_WHAT IS REQUIRED_
Beneath this line is the data. Output exactly the lines from the line with "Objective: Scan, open" to the line with "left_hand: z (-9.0", both ends included, and nothing more.

_MATERIAL SHOWN_
++++

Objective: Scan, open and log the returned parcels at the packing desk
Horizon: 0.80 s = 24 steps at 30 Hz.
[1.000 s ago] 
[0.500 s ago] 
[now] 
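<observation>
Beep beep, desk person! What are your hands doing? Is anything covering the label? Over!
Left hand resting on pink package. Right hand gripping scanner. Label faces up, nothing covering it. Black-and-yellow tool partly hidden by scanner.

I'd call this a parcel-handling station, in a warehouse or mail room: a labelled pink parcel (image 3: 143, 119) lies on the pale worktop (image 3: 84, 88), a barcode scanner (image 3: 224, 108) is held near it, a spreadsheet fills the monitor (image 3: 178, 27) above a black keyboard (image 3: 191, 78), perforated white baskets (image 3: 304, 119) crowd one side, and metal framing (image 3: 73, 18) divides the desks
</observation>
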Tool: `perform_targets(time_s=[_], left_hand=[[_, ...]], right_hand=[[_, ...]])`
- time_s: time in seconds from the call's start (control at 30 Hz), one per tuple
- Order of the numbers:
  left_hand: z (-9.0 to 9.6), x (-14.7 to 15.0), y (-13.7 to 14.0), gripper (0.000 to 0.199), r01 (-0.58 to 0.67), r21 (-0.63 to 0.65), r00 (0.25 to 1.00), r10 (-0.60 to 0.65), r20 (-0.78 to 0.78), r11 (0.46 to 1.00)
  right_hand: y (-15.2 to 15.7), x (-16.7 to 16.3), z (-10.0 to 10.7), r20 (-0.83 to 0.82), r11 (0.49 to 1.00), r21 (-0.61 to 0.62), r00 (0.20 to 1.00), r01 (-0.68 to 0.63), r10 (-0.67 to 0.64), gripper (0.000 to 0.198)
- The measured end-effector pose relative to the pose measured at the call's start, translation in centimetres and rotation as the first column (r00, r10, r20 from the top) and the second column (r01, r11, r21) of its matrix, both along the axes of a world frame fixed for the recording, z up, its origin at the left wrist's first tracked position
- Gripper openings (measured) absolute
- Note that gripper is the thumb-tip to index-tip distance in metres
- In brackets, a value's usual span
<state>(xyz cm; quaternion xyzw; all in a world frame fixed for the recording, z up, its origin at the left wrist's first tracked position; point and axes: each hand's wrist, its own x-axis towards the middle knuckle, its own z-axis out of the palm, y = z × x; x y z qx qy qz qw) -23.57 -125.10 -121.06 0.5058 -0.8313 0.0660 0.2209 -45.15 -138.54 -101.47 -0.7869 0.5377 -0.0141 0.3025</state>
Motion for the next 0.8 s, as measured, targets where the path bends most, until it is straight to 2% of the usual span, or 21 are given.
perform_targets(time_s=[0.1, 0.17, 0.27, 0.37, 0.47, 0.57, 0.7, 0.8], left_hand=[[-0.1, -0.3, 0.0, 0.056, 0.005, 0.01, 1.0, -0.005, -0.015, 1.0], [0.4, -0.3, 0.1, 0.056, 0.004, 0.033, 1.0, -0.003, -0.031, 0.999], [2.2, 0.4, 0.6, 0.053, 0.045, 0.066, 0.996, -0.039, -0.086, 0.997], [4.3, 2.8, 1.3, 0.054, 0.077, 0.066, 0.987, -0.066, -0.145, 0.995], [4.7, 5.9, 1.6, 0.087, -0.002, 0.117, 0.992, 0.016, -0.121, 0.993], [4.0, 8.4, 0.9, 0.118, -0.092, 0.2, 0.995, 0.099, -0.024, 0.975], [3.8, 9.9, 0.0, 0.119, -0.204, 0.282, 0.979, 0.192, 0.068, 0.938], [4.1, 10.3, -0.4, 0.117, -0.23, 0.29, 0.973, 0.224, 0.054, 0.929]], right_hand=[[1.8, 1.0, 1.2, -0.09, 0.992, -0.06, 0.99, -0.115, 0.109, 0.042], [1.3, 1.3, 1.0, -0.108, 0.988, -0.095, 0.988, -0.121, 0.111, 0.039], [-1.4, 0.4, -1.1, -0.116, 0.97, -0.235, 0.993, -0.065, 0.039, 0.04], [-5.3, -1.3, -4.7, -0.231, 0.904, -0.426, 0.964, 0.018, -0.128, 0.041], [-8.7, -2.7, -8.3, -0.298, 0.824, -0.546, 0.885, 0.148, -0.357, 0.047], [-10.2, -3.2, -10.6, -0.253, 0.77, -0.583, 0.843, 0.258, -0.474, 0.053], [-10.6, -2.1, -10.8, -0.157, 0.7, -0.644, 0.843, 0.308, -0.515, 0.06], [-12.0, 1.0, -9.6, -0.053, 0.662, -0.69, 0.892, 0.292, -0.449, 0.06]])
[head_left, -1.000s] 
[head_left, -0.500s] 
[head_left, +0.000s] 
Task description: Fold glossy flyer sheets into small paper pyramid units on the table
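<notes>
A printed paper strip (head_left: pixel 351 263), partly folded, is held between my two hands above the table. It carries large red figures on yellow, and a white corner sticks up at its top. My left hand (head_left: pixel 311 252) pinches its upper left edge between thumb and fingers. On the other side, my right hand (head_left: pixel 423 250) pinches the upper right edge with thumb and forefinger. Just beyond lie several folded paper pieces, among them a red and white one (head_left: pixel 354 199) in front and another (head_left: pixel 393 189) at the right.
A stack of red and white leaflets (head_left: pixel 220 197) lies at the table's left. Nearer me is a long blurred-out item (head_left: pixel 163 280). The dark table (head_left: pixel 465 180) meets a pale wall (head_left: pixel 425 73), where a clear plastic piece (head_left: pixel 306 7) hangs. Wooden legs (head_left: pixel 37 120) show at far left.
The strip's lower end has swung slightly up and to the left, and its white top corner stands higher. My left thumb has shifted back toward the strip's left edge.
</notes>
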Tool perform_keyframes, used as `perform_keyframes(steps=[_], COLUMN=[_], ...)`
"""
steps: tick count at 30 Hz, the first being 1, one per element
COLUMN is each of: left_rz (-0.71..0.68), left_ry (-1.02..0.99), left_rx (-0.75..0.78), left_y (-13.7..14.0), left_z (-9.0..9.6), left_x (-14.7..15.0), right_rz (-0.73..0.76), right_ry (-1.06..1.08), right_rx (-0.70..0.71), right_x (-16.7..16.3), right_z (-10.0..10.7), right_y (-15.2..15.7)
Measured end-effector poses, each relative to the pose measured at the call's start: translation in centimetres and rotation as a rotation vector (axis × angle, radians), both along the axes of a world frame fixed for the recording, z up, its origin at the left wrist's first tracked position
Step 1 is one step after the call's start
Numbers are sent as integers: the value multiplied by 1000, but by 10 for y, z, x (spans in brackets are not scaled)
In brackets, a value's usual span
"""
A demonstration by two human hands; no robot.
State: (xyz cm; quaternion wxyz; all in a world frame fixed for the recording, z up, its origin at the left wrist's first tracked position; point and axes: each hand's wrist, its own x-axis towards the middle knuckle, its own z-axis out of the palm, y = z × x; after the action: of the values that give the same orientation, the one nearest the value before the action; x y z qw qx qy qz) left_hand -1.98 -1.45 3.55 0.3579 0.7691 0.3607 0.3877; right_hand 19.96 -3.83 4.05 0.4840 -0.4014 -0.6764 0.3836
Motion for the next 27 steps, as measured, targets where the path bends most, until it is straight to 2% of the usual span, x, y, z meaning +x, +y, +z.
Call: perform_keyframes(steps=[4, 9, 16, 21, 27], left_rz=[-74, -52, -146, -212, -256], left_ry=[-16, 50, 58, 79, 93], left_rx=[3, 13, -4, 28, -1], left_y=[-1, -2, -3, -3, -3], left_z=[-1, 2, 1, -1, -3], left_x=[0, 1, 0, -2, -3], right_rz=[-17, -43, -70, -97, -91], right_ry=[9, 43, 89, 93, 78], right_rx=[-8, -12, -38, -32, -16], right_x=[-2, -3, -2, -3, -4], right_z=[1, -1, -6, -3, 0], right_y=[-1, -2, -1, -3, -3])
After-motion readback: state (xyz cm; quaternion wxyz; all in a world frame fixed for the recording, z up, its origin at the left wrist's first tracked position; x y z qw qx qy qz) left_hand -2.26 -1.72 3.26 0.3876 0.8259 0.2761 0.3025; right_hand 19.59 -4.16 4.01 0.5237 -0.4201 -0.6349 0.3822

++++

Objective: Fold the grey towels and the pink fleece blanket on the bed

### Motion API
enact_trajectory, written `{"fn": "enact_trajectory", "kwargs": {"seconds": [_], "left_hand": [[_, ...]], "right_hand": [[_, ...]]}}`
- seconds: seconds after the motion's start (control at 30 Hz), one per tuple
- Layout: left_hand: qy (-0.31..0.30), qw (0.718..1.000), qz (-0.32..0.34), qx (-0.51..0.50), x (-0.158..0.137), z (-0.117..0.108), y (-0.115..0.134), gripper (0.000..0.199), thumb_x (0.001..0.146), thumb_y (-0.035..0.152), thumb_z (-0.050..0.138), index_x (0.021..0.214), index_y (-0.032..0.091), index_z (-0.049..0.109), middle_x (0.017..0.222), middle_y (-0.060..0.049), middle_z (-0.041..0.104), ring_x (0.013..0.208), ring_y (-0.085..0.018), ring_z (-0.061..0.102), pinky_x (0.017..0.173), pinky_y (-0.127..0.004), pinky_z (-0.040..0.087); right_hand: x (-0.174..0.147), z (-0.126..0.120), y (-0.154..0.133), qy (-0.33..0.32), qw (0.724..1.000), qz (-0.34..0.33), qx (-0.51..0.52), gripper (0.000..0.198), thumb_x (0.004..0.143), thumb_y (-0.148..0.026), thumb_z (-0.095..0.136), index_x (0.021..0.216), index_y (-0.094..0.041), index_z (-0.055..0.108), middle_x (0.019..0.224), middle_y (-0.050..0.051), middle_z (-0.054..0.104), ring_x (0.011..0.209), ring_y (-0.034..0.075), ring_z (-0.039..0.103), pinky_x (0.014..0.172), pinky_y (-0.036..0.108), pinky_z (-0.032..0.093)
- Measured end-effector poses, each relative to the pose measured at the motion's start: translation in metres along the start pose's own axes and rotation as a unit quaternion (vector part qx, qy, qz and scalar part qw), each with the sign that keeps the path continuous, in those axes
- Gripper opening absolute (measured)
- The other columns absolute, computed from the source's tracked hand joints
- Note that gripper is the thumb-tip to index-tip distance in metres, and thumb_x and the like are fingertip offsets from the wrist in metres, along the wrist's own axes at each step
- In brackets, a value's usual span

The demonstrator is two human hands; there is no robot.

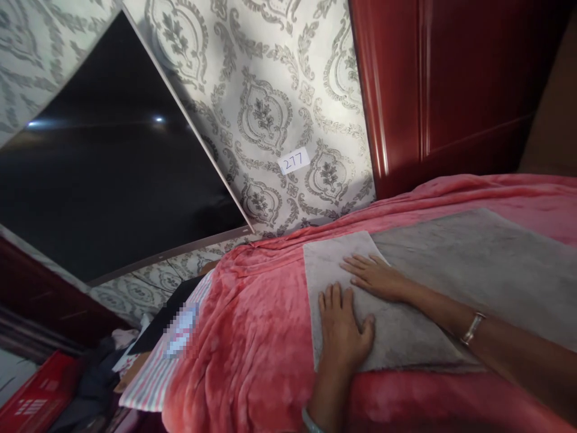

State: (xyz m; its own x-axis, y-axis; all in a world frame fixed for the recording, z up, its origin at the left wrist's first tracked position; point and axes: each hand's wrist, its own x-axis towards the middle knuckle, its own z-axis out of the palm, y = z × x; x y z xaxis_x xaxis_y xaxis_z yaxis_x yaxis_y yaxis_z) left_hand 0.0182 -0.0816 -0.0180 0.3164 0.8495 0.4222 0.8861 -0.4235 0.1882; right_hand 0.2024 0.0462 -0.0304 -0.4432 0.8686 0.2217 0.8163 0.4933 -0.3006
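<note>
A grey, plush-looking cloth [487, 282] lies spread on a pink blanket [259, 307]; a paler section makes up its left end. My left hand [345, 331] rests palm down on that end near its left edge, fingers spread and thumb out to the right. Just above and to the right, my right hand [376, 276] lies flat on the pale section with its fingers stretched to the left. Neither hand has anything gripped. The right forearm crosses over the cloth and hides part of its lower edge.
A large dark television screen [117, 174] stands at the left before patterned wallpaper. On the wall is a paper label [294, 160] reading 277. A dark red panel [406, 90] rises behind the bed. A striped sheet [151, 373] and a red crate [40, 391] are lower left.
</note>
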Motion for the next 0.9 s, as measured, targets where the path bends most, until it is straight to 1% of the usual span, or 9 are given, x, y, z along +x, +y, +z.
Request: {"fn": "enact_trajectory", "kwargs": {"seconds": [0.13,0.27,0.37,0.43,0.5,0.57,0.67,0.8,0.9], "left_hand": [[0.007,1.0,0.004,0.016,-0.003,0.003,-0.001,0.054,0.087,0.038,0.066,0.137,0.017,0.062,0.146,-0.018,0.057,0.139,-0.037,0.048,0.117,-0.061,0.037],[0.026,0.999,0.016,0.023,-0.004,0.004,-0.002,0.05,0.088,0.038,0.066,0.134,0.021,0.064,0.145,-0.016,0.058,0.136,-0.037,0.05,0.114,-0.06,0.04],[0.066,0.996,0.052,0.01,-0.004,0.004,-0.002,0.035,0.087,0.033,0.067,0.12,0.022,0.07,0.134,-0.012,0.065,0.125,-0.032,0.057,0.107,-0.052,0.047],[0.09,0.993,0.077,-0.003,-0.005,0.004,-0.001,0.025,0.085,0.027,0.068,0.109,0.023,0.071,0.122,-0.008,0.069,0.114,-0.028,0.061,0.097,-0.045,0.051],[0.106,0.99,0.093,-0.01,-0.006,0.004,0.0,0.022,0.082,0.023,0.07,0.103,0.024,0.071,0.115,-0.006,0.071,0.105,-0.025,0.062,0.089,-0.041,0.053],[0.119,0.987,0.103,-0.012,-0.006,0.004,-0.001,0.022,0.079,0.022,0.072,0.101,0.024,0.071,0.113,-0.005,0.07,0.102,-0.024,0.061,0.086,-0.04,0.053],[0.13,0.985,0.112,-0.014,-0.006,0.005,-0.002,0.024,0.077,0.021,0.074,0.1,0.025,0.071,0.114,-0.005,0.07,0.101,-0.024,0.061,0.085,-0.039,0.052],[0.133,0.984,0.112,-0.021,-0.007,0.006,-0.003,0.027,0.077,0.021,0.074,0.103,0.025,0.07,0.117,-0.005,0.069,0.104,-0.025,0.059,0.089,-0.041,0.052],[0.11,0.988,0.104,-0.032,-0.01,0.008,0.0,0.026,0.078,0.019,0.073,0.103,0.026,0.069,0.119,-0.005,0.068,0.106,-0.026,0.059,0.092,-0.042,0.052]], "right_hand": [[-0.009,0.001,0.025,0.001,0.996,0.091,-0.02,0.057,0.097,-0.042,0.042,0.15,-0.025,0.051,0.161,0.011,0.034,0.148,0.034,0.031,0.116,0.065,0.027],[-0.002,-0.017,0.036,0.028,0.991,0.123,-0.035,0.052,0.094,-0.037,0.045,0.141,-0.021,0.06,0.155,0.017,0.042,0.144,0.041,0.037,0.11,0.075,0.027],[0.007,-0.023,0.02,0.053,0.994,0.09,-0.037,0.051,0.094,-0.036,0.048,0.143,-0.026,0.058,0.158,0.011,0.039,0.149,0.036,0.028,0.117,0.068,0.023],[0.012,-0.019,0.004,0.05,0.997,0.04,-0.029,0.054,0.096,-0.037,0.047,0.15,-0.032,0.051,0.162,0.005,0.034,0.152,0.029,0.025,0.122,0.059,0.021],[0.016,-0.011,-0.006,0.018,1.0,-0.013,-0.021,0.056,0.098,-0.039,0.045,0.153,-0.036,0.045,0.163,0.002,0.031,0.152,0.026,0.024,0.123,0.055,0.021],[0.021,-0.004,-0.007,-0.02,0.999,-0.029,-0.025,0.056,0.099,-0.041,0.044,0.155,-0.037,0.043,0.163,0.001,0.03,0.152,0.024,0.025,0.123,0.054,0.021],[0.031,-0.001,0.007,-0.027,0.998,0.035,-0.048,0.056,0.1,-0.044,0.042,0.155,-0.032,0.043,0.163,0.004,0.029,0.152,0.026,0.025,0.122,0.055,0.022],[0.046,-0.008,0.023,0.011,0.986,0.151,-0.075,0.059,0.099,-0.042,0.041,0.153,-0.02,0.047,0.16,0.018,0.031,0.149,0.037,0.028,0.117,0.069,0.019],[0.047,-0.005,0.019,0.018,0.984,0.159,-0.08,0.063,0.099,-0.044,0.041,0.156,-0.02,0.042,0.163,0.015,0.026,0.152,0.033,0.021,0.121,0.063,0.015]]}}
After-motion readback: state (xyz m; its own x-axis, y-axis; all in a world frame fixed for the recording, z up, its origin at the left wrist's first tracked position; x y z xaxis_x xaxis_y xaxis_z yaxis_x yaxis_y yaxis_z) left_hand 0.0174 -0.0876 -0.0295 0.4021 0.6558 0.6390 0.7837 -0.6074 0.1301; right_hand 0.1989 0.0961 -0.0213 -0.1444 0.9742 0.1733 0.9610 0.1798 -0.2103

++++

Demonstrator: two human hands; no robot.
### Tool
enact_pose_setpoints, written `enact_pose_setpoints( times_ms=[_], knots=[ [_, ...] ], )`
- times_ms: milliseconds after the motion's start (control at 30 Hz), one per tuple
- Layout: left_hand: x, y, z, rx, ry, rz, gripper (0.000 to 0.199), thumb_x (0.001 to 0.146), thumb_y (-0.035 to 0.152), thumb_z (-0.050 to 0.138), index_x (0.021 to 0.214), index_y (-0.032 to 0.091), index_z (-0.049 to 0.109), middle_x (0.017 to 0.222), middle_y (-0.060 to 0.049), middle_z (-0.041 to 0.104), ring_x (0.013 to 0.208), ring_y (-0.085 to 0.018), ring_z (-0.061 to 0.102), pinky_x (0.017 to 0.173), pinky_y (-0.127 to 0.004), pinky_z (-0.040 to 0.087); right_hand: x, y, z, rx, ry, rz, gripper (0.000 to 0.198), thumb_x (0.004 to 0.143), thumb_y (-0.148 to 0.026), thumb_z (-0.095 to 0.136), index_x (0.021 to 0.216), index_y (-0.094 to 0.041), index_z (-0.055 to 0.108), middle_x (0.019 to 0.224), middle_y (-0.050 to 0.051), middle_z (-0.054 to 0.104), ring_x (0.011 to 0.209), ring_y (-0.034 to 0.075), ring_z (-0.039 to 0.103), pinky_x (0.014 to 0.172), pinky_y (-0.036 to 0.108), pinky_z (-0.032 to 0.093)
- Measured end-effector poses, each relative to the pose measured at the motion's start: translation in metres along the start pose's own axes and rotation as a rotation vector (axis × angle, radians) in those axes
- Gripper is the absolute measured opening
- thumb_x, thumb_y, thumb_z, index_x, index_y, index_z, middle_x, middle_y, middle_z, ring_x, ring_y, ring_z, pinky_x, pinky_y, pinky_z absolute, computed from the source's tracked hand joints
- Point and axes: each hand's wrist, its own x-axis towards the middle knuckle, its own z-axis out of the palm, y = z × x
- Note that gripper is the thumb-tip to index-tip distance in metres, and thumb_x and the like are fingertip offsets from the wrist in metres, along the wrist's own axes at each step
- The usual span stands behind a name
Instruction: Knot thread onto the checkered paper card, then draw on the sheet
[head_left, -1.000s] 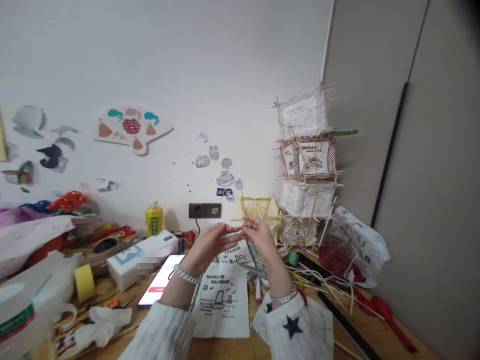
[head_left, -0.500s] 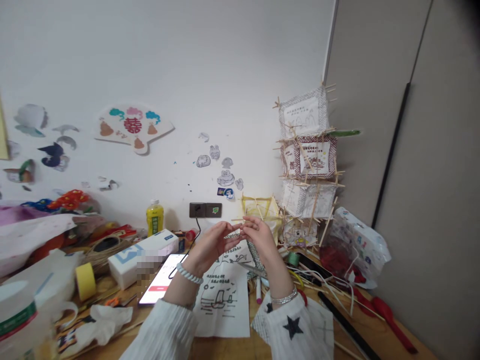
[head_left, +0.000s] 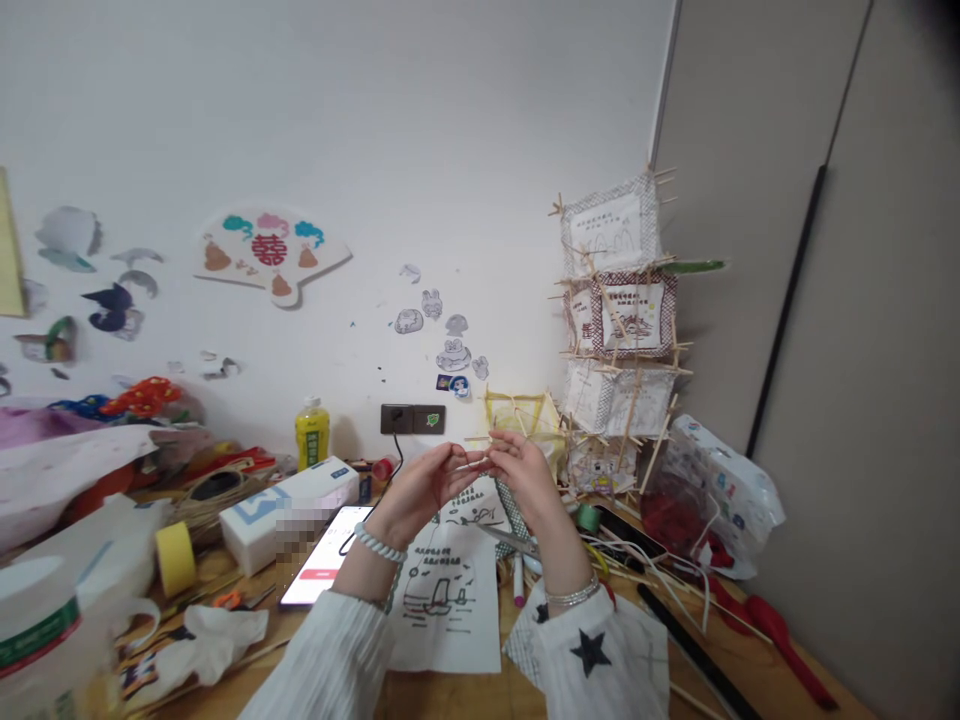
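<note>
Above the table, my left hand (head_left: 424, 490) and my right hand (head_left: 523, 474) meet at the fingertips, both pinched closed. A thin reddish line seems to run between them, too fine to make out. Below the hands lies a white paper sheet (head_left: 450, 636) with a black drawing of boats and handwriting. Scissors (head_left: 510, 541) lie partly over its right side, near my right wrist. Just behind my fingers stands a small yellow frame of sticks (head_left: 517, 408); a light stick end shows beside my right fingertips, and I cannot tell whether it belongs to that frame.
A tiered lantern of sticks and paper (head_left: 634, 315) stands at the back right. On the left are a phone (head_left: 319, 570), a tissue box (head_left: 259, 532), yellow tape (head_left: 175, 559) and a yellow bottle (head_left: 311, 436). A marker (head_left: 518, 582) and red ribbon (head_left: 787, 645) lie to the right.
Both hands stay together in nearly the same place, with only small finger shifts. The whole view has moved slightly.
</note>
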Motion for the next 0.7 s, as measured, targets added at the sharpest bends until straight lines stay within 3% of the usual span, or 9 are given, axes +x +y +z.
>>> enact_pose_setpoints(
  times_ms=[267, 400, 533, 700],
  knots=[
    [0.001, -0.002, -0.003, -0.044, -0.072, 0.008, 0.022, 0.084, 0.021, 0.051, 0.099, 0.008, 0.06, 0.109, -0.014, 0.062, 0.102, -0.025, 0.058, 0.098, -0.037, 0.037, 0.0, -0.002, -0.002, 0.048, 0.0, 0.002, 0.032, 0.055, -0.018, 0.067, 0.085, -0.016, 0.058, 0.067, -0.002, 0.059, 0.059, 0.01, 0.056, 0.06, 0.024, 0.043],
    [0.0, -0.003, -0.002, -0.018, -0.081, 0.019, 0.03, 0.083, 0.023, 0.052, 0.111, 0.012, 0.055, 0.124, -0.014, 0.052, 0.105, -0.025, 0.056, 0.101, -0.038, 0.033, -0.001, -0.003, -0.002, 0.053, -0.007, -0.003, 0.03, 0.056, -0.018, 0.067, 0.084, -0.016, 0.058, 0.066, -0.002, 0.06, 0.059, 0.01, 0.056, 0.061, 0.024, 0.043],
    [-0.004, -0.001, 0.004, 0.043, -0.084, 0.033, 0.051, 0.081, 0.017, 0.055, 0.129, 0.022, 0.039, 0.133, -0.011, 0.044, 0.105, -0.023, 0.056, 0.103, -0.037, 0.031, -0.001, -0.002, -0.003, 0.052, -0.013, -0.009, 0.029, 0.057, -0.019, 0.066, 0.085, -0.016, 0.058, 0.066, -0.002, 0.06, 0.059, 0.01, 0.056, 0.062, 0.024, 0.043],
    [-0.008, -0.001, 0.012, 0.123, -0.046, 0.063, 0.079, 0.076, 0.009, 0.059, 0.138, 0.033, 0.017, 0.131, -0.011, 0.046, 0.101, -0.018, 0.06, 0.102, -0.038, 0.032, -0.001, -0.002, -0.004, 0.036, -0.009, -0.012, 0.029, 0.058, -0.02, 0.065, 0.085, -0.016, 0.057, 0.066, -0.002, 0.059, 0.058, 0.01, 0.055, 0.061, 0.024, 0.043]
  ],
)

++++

_ANSWER BOX_
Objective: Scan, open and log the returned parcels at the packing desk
Horizon: 0.80 s = 24 steps at 30 Hz.
[1.000 s ago] 
[0.500 s ago] 
[now] 
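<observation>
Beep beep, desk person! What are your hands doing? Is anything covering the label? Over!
Left hand resting on pink package. Right hand gripping scanner. Label faces up, nothing covering it. Black-and-yellow tool partly hidden by scanner.

I'd call this a parcel-handling station, in a warehouse or mail room: a labelled pink parcel (image 3: 143, 119) lies on the pale worktop (image 3: 84, 88), a barcode scanner (image 3: 224, 108) is held near it, a spreadsheet fills the monitor (image 3: 178, 27) above a black keyboard (image 3: 191, 78), perforated white baskets (image 3: 304, 119) crowd one side, and metal framing (image 3: 73, 18) divides the desks
</observation>
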Tool: `perform_targets(time_s=[_], left_hand=[[_, ...]], right_hand=[[_, ...]])`
- time_s: time in seconds from the call's start (control at 30 Hz), one per tuple
- Order of the numbers:
  left_hand: z (-9.0 to 9.6), x (-14.7 to 15.0), y (-13.7 to 14.0), gripper (0.000 to 0.199), r01 (-0.58 to 0.67), r21 (-0.63 to 0.65), r00 (0.25 to 1.00), r10 (-0.60 to 0.65), r20 (-0.78 to 0.78), r11 (0.46 to 1.00)

Output is complete for this exercise.